“Je t’ai toujours aimée”, dice in francese un inaspettatamente dolce Max Von Sydowa Romy Schneider nelle scene finali de La morte in diretta (1980) di Bertrand Tavernier, un film tutto parlato in inglese. Lei ricambia il suo sguardo, guarda in macchina verso di noie sorride con piacevole sorpresa “En français?”. Fino a quel momento, volevo scrivere del film di Tavernier come un commento sulla morte del divismo per la perdita di aura della star, imputabile alle cronache mondane e scandalistiche che pretendono di annullare le vite private mettendo le celebrità sempre a disposizione del nostro sguardo. In questo, l’interesse morboso della televisione e della stampa per Katherine Mortenhoe, la protagonista della storia, rispecchia quello per l’attrice che la incarna. Poi, questo breve scambio in francese, la delicatezza di Max Von Sydow oltre la sua frigidità nordica e il volto un po’ appesantito di Romy Schneider che si illumina improvvisamente in un mezzo sorriso di bravura mi fanno sognare e cambiare idea. Trattato generalmente come un film “fantaetico” o “fantapolitico” per l’ambientazione in un futuro distopico, La morte in diretta riafferma la capacità del cinema di produrre storie e immagini di poesia che ci fanno prendere coscienza dei nostri sentimenti e dei valori per cui vivere.

La rete televisiva NTV propone un contratto milionario a Katherine Mortenhoe per documentarne la morte imminente. La donna accetta anche per compiacere il secondo marito ma presto scappa per sottrarsi alle telecamere e rivedere il suo primo marito Gerald (Von Sydow) di cui ha mantenuto il cognome. Non si rende però conto che Roddy (Harvey Keitel), l’uomo che l’aiuta nella fuga, è in realtà al soldo del canale televisivo che, grazie all’ultimo ritrovato tecnologico, ha impiantato nei suoi occhi due telecamere. Katherine diventa a sua insaputa una personalità televisiva, ma riuscirà ad eludere la morte in diretta, scrivendo finalmente lei l’epilogo della sua storia.

Tutto ne La morte in diretta parla di cinema, produzione dell’immagine, sogni e creazione artistica. Lo stesso lavoro della protagonista, programmatrice di romanzi di successo, ha a che fare con la morte della fantasia nella Glasgow distopica del film: Katherine non crea, ma imposta solo dei parametri per la creazione di storie da parte del computer attraverso un repertorio di storie già raccontate. “Siamo davvero così stanchi per inventare le nostre storie?”, si chiede Katherine in un momento di frustrazione artistica.

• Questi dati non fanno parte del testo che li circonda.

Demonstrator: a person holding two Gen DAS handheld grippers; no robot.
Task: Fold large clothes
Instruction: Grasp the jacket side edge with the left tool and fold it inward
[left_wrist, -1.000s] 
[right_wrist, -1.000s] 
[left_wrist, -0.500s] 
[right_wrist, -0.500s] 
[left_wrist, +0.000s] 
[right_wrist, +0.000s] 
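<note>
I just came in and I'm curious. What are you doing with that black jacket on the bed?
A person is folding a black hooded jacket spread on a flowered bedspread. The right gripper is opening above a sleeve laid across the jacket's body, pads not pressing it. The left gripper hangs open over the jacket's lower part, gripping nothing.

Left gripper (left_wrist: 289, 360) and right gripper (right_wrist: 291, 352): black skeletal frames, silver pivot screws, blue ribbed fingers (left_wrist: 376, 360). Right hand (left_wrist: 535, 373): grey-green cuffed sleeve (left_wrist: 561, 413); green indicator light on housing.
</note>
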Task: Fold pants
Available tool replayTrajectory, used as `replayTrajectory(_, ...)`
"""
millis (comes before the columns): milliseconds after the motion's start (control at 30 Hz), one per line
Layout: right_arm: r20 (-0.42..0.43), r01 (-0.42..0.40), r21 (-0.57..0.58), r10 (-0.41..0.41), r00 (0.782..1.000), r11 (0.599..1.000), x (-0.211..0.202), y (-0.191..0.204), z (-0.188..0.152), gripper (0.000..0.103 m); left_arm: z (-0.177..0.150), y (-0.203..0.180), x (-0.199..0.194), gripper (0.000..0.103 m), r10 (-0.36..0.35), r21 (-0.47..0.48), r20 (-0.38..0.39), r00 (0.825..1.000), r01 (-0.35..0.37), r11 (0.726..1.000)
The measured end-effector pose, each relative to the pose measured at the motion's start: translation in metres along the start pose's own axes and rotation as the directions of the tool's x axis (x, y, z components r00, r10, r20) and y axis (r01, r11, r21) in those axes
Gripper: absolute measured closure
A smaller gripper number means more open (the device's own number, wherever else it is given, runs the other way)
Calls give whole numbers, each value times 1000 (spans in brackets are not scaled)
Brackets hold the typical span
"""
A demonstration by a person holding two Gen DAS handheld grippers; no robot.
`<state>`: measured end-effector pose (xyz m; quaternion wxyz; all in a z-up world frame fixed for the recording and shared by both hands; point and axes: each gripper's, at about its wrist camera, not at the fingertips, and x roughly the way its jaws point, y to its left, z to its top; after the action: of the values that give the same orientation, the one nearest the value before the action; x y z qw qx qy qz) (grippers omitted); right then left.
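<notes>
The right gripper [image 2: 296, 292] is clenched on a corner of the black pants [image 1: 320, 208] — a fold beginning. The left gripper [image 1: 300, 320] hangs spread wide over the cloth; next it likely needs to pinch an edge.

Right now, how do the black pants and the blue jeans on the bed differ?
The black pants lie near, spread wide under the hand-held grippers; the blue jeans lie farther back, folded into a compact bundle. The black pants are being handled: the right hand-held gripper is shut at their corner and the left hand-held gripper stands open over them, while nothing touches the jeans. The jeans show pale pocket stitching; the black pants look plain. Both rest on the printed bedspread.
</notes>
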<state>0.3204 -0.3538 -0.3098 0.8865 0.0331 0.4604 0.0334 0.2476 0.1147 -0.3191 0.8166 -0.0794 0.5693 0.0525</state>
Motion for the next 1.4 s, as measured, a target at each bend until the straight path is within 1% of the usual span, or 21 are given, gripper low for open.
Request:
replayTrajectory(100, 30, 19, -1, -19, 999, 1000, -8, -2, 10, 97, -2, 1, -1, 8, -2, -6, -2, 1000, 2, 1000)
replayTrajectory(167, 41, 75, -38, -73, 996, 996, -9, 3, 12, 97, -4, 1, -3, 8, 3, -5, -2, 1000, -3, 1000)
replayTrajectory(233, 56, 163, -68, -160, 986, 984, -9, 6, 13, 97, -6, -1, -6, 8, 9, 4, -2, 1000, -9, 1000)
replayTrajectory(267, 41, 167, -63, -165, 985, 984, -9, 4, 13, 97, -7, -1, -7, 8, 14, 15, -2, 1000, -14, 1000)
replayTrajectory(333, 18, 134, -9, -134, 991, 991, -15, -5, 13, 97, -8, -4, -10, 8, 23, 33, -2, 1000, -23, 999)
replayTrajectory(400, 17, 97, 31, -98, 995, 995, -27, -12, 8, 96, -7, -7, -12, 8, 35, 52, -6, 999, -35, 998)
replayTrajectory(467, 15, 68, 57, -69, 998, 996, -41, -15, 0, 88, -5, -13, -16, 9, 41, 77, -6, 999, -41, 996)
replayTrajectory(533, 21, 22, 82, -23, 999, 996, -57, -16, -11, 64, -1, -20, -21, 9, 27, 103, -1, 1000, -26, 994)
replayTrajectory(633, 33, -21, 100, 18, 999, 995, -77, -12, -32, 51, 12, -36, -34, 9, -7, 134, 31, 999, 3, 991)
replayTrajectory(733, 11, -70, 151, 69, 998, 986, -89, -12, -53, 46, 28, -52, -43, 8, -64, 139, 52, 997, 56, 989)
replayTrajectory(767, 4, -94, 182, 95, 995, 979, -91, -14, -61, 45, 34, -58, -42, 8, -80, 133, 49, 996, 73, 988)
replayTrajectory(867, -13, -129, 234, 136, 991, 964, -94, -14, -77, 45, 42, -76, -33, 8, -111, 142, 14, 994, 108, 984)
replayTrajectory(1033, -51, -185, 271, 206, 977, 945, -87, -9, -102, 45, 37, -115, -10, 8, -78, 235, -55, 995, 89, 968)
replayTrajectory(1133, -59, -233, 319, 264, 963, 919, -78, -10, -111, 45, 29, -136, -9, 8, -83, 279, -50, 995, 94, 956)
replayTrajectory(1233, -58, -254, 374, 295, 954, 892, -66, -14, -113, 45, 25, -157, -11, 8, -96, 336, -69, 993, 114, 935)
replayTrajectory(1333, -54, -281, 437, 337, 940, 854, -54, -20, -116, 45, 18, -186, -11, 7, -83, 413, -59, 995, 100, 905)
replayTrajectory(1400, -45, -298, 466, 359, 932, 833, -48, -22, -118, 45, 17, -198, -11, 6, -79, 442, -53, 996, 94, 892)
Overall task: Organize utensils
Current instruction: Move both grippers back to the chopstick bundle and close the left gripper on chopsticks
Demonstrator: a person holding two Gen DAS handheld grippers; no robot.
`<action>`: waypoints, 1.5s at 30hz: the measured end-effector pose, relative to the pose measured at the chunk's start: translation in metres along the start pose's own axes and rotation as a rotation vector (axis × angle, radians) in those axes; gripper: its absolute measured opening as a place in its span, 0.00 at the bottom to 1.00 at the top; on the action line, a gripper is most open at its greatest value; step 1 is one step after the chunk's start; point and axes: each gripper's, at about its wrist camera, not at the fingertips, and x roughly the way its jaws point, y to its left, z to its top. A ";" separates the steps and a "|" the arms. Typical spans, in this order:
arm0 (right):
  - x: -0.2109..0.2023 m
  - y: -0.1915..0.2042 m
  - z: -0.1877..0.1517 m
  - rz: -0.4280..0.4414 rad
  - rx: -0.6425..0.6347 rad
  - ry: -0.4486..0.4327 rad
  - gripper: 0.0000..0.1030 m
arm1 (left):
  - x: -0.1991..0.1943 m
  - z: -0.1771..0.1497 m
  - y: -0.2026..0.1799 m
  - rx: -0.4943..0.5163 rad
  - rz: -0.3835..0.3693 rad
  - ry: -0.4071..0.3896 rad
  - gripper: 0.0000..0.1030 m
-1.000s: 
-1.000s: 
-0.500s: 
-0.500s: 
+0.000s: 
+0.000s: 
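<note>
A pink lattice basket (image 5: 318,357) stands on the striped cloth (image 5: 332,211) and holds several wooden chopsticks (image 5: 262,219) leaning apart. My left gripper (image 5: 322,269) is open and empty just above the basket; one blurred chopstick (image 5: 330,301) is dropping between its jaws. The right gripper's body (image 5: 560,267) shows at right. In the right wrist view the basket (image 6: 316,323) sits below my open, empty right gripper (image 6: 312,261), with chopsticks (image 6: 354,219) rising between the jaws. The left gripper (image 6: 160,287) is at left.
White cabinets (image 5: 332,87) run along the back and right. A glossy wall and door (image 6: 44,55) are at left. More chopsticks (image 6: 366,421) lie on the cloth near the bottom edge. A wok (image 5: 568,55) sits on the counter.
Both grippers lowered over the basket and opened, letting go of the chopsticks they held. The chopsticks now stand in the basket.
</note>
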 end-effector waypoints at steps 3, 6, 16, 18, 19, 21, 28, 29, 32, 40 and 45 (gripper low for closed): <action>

Ci sono poi tutte le immagini filmate attraverso gli occhi di Roddy che il produttore televisivo paragona agli scatti di Jacob Riis, pioniere della fotografia sociale attraverso cui i liberal di inizio novecento si insinuavano voyeuristicamente nelle vite dei poveri. Allo stesso modo, Roddy fa entrare gli spettatori di NTV dentro la vita di Katherine che, ignara, si toglie la parrucca nera comprata per nascondere la sua identità e, nella migliore tradizione dei colpi di scena da soap televisiva, rivela: “Sono Katherine Mortenhoe!”. Lo stesso ufficio del produttore televisivo è tappezzato di poster di film di fantascienza, dell’orrore e del western The Tall T (I tre banditi, 1957). Quest’ultimo, nonostante l’ambientazione diversissima, mantiene alcuni punti di contatto con La morte in diretta, in particolare nell’atteggiamento compiacente del marito della protagonista verso i suoi rapitori. Infine, la scena in cui Gerald spiega a Katherine il compositore medievale Robert De Bauleac mentre i due ascoltano la sua musica è anche questa un’esaltazione della fantasia e dell’immaginazione in quanto il compositore non è mai esistito.

“En français?”, con la macchina da presa che coglie quel sorriso accennato, è il miglior modo per concludere la retrospettiva su Romy Schneider celebrandone la capacità di creare emozioni e di esaltare, sostenuta dalla regia di Tavernier, l’immaginazione cinematografica.